While the first Darkness opted for a fairly standard look, the Darkness II ups the ante with a brand new art style inspired by comic art. This new visual treatment is awesome with nice details such as hatch marks that look like they came from an artist’s pencil. The environments look fantastic, but are extremely dark and grim, especially the bordello. The Darkness related objects are also great looking appropriately demonic and crazy. As you might expect, the lighting is also great although it can sometimes be hard to distinguish between light that will disable your Darkness abilities and light that won’t. Some muddy textures, occasional slowdown, and minor graphical glitches mar the experience, but for the most part the presentation is top notch.
There is a lot of gruesome fun to be had in the Darkness II. While the shooting feels fairly standard, the gory executions and brutal melee combat make the gameplay extremely satisfying. Overall, the game has an excellent flow, as long as the shootouts don’t get bogged down, which makes it light and easy fun.

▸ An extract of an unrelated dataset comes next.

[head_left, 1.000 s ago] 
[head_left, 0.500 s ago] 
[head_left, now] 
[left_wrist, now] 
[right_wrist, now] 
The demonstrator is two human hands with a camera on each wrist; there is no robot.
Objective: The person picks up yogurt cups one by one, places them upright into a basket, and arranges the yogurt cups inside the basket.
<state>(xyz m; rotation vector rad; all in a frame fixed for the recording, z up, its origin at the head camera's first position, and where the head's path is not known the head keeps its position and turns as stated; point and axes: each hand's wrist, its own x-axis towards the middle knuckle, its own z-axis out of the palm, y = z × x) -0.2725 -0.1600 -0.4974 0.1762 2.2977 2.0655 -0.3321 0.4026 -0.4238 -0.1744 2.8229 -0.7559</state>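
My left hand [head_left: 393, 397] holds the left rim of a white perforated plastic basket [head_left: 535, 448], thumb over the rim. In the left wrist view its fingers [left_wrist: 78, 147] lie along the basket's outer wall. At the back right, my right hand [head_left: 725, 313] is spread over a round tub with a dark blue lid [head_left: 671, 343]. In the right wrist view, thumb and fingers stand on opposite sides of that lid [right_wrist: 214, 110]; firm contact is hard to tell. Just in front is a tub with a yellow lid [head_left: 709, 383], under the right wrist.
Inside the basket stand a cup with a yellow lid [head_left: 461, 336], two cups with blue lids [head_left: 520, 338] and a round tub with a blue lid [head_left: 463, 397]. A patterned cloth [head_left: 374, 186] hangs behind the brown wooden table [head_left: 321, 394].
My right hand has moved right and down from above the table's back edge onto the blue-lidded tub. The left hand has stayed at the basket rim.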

The best part of the Darkness is its story. Paul Jenkins, a comic book writer who authored the previous games and several issues of the Darkness comic, has crafted a great tale that takes a grim mafia tale and fuses it with demons and insanity. While the game is a direct continuation from the first Darkness, the previously-on sequence catches you up nicely and tells you everything you need to know. The story follows the demon possessed Jackie Estacado, who is now the head of a mafia family, as he fights with the Brotherhood for control of the Darkness and struggles to come to terms with the loss of his girlfriend Jenny. The dialogue is superb and the voice acting is amazing. Special mentions go to the extremely creepy Mike Patton as the Darkness and David Hoffman as the hilarious Johnny Powell. It also has one of the best video game endings I’ve seen in a long time, that sets the game up for a sequel yet somehow manages to feel satisfying.
The Darkness II is not a perfect game. It’s short, the co-op is not as impressive as the single-player, the bosses are tedious, and some of the combat scenarios are poorly designed, but the game is extremely well-paced and can be great fun to play when everything works right, and it usually does. Combine that with a phenomenal story and great graphics the Darkness II is a game that I happily recommend.